Had Lion on my W520, worked pretty well, after having to change WiFi card to
Apple compatible. GPU was Nvidia only. Couple of other minor niggles.
Somewhere around Mavericks/Yosemite it became more trouble than it was worth.

Having seen announced machine, and the price, I'm going Linux for next laptop.
Might try to get a mini from ebay.

------
informatimago
There is no legal way to do it.

The closest you can do, is to install Darwin (opensource), and GNUstep
(opensource).

Then you can develop Openstep/Cocoa applications on your non-Apple laptop
legally and in total freedom.

If you have customers who would want a MacOSX executable, you would then give
them your sources, they would download Xcode, and they would compile them.
This is why the GPL has been invented (or other licenses such as BSD, MIT,
etc).

Now of course, GNUstep doesn't track the evolution of Apple Cocoa very
closely. Your application will be compilable for MacOSX if you take some care
to write it portably, and you won't be able to take advantage of Cocoa
specific features, only the most vanilla and plain Openstep features.
Depending on the kind of application, this may be more than enough.

------
runjake
Yeah, it works on a variety of models with variable levels of tinkering
required. Compatibility should substantially improve in the coming months with
these new Skylake Mac laptops.

For a better SNR than browsing Tonymacx86 forums, try
[https://reddit.com/r/hackintosh](https://reddit.com/r/hackintosh)

------
LarryMade2
Long time Mac user here (done accelerators, clones, and hacks)

Save your sanity and money - you can get some nice specced refurbished/used
MacBooks that can just run the latest Apple stuff for a good price and save a
lot of frustration with foreign hardware issues now and down the road.

Things will "just work" and you will really appreciate it.

------
BoredDev
1\. Linux install for unix goodness. 2\. Dual boot Windows for when you need
it. 3\. MacOS virtual machine. Alternatively, make it easier and vagrant it
up: [https://atlas.hashicorp.com/jhcook/boxes/osx-
elcapitan-10.11](https://atlas.hashicorp.com/jhcook/boxes/osx-elcapitan-10.11)

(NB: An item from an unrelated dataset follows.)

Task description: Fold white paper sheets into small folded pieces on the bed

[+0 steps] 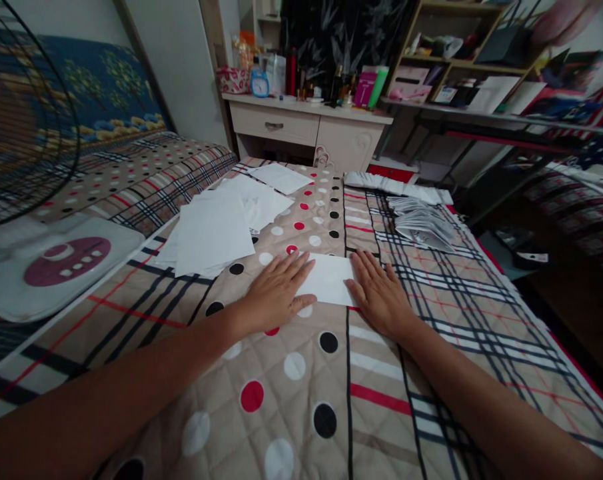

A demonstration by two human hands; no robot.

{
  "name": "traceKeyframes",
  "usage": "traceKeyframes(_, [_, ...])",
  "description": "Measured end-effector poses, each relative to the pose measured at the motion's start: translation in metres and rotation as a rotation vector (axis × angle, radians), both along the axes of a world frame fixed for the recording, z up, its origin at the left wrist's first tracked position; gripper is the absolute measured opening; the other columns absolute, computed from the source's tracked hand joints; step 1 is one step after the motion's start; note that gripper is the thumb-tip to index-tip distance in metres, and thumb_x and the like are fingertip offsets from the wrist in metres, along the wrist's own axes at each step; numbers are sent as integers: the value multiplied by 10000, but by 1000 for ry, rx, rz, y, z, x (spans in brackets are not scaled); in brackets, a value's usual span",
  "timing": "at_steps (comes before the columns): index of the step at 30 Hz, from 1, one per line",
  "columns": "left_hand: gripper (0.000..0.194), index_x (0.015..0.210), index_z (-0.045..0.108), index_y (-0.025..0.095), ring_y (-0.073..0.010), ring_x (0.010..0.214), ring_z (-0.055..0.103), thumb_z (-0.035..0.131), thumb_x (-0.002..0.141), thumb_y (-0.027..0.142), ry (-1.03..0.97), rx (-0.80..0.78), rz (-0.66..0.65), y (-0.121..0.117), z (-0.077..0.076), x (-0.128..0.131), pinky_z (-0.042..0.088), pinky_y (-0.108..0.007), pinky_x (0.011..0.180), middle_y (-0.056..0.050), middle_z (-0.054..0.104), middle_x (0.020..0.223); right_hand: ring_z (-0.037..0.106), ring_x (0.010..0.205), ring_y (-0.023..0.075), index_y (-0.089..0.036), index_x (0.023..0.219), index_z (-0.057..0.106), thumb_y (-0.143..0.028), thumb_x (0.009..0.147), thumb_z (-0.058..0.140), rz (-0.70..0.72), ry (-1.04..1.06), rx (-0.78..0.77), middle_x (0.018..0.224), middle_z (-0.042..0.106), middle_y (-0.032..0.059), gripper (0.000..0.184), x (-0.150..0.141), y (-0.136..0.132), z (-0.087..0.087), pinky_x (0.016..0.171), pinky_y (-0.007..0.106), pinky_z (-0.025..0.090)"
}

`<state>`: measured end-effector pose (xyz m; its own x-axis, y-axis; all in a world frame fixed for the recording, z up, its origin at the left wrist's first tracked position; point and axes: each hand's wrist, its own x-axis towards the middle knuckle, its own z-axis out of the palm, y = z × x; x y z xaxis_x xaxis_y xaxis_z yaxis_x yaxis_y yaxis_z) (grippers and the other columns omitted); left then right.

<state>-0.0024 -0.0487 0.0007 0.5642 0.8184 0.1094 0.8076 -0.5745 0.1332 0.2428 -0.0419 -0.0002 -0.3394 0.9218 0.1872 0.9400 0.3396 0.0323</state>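
A white sheet of paper (330, 280), small and apparently folded, lies flat on the quilted bedspread (291, 427). Over its left end rests my left hand (277, 288), fingers stretched out and thumb apart. My right hand (378, 290) lies flat on the right end, with its fingers extended too. Farther left, several loose white sheets (214, 237) overlap in a spread pile. To the right of my right hand sits a stack of folded papers (421, 222), with some dark marks on them. Behind that stack stretches a long row of folded white paper (398, 185).
A fan (26, 120) stands at the left edge, near a white plastic package (66, 267) with a purple oval. Beyond the bed is a white cabinet (276, 125) holding a blue clock (260, 83) and bottles. Shelves (451, 60) and a dark-framed table (486, 130) are at right.
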Motion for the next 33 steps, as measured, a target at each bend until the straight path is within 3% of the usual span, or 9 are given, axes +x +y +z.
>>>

Doing the whole hackintosh thing has improved from previous years. Before it
was an absolute nightmare. It's still a lot of pain. Just less. So you have
that option as well. Just remember it doesn't play nice with all hardware and
you will have to fiddle a lot. Every update you will have to do your research
and pray to the god of moving bits that it's a smooth transition.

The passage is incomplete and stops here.